Stored items from a collection:
▼

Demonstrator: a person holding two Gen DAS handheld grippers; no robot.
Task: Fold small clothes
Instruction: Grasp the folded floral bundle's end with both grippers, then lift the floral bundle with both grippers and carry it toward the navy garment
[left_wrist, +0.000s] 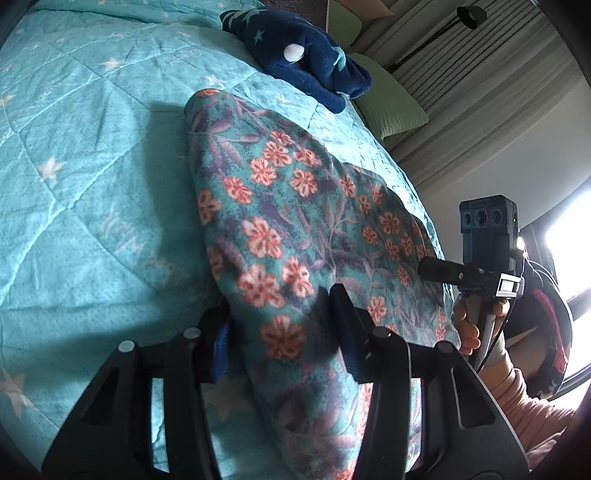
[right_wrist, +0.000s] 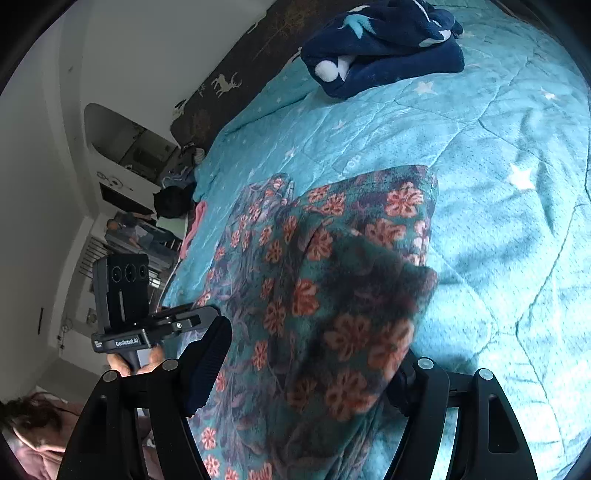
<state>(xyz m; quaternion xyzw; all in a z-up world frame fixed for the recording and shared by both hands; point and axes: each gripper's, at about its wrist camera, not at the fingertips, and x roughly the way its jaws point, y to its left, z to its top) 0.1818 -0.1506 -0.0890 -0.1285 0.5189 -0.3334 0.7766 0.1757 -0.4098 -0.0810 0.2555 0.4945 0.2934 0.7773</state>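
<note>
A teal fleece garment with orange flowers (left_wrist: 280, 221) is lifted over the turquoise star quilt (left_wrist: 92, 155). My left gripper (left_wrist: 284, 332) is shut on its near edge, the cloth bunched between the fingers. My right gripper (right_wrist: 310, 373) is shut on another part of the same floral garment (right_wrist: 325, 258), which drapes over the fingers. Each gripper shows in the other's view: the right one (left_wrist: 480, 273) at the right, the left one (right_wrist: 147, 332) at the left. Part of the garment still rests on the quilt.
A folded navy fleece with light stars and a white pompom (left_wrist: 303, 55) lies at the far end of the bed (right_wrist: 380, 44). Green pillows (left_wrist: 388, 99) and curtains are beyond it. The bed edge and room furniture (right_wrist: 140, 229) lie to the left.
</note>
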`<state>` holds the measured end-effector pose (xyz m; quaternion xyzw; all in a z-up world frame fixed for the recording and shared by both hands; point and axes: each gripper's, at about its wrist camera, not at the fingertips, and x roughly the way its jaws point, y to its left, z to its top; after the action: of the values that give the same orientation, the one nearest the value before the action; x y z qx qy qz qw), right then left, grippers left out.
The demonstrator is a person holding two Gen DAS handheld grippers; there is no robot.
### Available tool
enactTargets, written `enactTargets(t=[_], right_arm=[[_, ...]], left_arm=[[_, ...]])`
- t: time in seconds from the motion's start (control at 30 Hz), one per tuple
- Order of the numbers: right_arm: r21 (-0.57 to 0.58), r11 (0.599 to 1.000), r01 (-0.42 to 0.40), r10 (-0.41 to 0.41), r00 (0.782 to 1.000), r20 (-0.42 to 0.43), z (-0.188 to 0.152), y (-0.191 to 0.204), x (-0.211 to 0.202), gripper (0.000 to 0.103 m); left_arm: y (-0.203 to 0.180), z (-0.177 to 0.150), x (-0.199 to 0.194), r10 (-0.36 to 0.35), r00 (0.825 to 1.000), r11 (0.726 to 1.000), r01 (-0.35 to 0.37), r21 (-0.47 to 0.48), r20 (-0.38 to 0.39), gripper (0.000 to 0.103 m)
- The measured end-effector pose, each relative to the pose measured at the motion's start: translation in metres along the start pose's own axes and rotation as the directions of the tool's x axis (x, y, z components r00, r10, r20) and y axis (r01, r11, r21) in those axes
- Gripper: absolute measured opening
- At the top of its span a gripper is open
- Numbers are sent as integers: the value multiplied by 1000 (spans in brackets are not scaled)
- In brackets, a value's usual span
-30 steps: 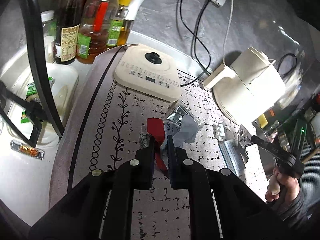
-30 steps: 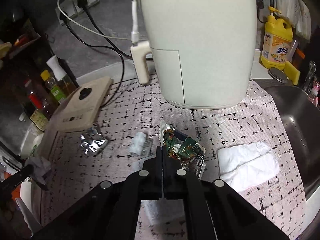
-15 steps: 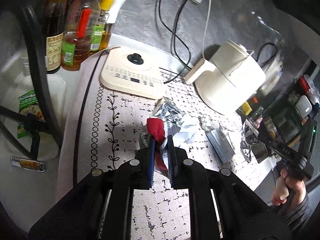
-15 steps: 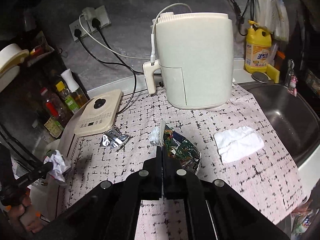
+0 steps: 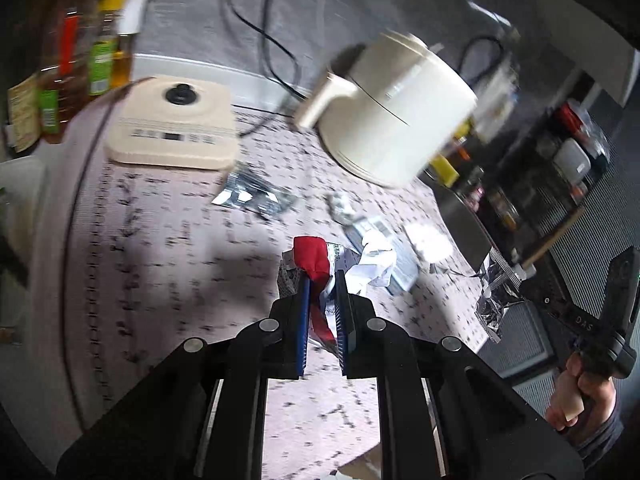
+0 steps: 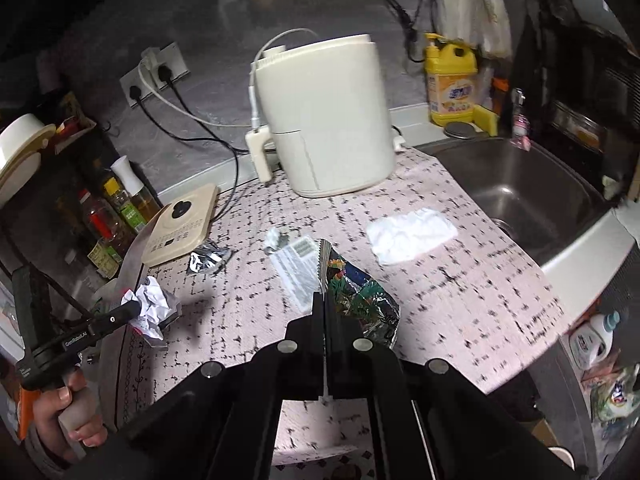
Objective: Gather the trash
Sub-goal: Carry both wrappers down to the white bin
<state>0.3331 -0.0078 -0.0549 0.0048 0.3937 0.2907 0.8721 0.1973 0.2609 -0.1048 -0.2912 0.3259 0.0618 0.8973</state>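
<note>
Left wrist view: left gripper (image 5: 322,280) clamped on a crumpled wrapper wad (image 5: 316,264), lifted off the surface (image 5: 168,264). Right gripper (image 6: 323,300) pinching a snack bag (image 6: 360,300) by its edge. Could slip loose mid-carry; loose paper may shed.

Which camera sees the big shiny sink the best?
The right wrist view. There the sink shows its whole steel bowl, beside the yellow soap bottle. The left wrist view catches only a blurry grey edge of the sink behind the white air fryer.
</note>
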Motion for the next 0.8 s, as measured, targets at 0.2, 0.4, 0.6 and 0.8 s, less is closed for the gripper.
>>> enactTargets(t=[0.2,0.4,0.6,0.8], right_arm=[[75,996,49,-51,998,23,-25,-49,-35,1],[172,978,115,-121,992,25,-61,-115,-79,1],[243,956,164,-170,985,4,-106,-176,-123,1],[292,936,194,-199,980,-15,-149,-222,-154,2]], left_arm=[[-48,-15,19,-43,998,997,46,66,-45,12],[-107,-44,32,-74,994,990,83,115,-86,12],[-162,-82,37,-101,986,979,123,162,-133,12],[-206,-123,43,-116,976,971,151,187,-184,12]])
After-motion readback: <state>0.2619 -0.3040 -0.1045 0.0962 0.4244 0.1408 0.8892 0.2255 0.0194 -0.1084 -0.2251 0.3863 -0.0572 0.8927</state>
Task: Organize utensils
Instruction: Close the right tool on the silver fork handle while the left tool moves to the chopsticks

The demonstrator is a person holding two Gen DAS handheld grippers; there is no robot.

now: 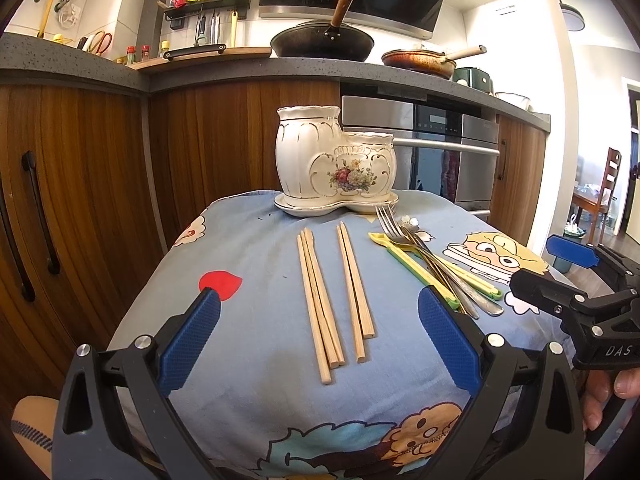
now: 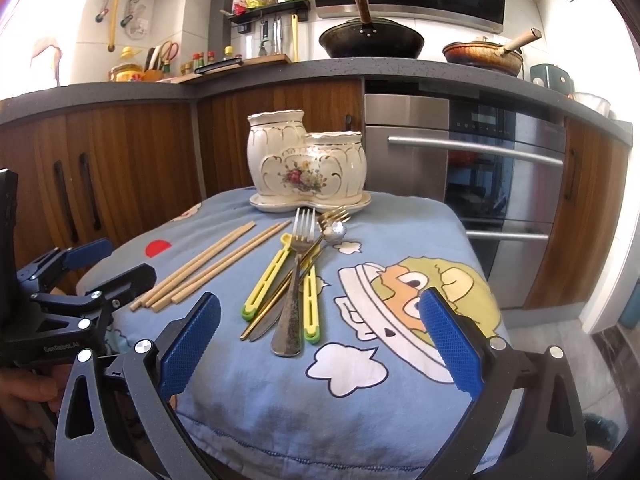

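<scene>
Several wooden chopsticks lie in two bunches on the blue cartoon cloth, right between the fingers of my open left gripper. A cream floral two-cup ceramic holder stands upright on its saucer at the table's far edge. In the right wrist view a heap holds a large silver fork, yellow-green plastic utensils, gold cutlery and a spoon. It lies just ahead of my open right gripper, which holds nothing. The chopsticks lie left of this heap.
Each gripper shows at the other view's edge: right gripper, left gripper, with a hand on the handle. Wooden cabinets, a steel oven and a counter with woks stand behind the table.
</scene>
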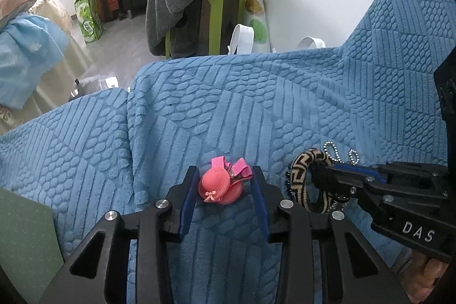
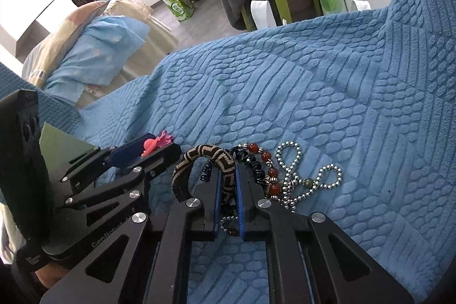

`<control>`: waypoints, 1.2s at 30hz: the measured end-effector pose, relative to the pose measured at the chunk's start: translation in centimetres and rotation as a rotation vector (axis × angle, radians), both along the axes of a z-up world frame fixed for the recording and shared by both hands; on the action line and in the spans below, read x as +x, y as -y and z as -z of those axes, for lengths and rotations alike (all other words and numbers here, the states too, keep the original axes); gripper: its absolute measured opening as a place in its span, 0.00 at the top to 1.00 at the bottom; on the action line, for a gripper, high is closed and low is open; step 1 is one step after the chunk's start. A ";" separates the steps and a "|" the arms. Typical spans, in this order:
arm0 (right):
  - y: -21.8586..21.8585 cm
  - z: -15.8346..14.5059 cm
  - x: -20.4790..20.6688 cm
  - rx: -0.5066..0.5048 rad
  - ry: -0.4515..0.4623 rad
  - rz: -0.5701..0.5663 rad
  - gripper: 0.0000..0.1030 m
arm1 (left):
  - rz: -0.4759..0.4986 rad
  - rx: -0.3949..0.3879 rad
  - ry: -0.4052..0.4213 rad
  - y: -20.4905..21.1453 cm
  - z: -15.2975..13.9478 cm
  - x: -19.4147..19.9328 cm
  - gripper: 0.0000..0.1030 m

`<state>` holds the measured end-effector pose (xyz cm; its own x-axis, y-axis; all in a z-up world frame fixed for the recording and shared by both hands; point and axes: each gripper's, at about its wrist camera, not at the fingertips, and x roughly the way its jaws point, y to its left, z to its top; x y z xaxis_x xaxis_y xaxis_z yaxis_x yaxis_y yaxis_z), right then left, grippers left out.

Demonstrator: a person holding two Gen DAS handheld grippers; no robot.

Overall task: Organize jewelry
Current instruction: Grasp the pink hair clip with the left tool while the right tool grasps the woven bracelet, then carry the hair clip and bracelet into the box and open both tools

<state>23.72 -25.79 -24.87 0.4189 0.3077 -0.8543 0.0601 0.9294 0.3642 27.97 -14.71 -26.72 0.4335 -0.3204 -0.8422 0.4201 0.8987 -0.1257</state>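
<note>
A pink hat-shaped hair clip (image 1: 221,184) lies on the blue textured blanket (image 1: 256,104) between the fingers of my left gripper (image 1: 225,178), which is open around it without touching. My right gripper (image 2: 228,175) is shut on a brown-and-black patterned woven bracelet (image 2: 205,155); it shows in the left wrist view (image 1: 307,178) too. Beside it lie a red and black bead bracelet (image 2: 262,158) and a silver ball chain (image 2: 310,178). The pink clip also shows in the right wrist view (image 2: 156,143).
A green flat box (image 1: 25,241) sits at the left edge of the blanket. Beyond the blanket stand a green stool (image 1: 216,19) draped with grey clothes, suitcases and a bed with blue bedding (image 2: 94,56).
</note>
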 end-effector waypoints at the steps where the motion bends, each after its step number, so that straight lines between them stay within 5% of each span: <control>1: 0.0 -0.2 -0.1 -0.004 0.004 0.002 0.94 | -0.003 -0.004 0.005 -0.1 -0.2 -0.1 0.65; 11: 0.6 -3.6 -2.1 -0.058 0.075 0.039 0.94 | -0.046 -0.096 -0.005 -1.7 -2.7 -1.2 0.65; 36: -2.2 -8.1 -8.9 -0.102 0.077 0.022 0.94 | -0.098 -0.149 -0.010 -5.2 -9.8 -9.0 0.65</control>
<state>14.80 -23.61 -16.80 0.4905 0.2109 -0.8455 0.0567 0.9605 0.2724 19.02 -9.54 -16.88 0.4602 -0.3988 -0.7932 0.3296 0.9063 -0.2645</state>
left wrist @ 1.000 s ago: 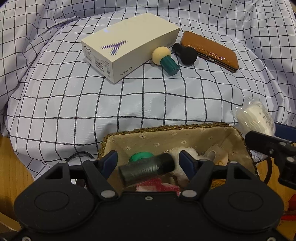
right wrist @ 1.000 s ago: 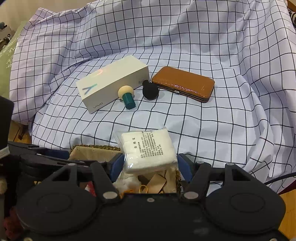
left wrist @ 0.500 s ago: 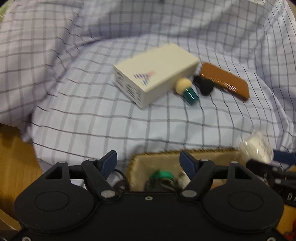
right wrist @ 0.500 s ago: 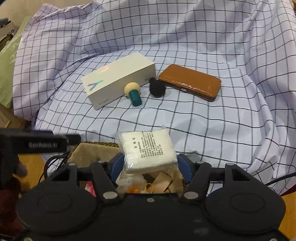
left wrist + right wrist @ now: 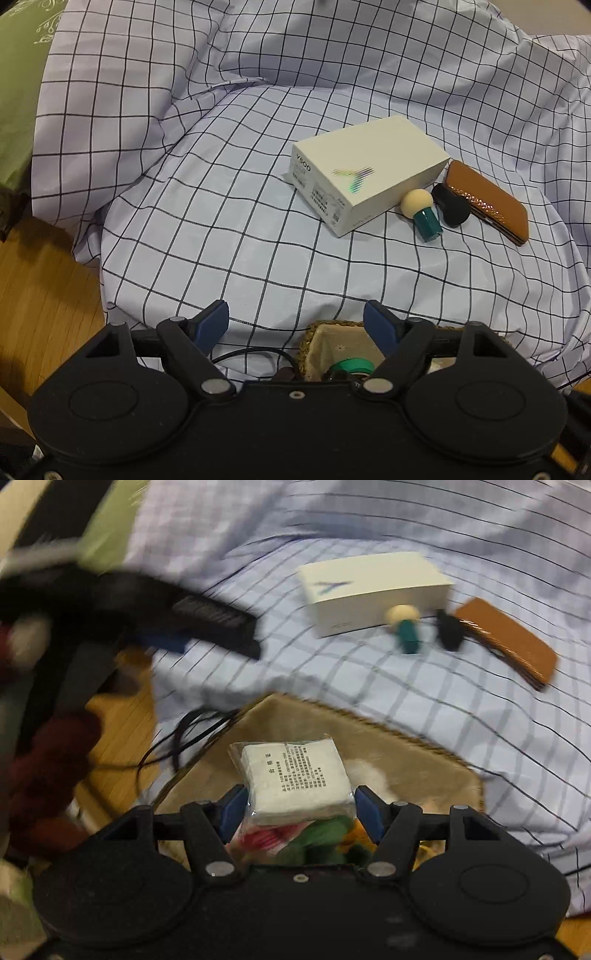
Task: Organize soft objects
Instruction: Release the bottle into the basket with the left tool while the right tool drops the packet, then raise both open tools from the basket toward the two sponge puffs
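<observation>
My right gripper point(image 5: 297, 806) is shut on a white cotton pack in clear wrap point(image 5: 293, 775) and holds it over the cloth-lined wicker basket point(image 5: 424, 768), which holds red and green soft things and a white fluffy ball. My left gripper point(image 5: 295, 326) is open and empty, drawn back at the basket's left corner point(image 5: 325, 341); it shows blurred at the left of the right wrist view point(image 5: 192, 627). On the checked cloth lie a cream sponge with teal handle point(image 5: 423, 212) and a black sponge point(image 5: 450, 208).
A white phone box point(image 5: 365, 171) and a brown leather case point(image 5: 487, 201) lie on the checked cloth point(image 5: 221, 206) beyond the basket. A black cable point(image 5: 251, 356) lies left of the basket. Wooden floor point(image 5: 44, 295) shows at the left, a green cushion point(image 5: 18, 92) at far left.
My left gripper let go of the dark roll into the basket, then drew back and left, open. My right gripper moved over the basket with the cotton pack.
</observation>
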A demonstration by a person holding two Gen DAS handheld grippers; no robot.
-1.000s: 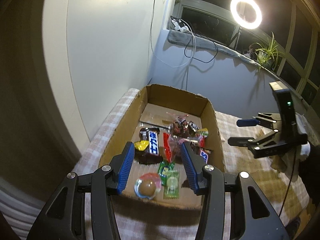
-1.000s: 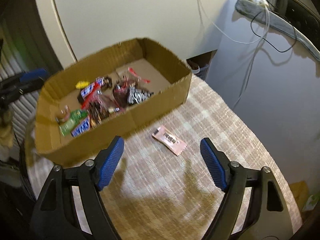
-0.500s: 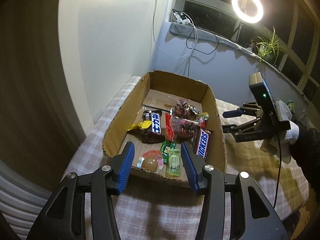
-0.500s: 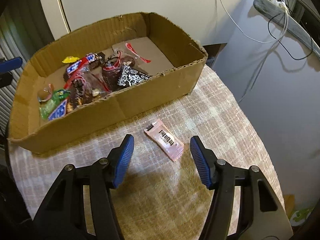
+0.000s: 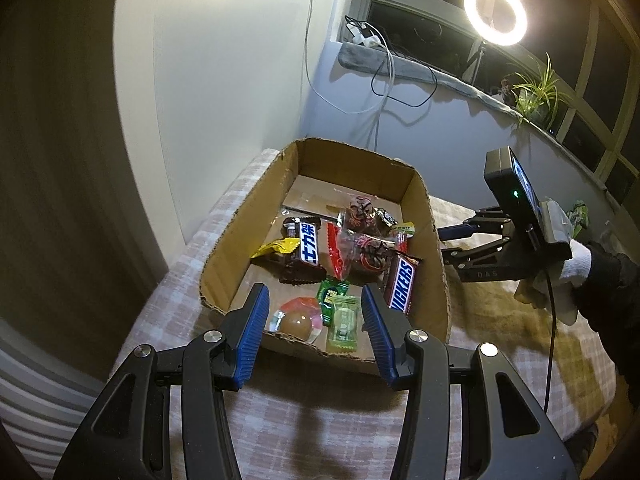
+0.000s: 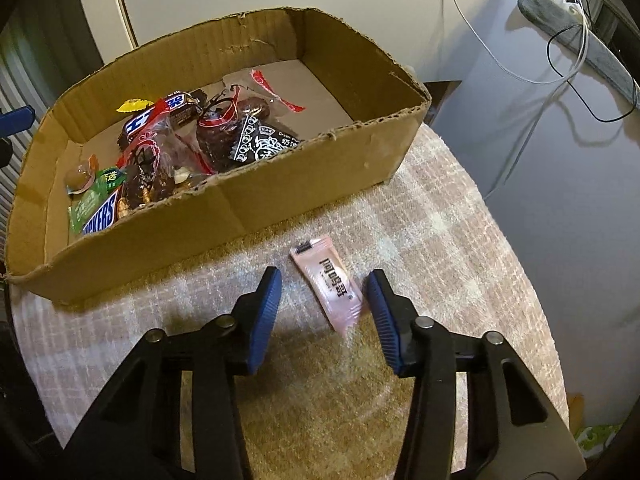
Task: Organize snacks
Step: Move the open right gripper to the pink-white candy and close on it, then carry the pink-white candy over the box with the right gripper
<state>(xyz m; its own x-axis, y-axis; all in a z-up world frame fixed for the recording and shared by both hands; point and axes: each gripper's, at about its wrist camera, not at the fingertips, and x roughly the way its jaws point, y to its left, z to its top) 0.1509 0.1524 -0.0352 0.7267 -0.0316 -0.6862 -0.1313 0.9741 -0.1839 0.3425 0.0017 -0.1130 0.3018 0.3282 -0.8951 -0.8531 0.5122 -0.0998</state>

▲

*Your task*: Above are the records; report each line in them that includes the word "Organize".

*Exercise result*:
Task: Organize utensils
Overall task: Organize jewelry
Task: Organize soft objects
Task: Organize snacks

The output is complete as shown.